→ **YOUR INSTRUCTIONS**: Transcribe the data below exactly, but only from the line containing "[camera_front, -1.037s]" through its final line, both included.

*** COLLECTED DATA ***

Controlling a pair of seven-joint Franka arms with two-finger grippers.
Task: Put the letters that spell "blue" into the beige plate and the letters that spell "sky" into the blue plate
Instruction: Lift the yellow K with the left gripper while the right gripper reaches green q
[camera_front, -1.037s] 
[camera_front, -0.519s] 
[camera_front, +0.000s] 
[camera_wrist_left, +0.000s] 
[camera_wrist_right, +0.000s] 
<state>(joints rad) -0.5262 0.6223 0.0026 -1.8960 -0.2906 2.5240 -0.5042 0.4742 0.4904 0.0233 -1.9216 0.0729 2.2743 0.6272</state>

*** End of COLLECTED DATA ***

→ **REPLY TO THE EXERCISE**:
[camera_front, -1.037s] 
[camera_front, -0.519s] 
[camera_front, +0.000s] 
[camera_wrist_left, +0.000s] 
[camera_wrist_right, +0.000s] 
<state>(joints rad) -0.5262 0.6223 0.0026 -1.8960 -0.2906 2.5240 -0.5042 0.4742 0.4904 0.0233 -1.9216 0.0729 2.2743 0.6272</state>

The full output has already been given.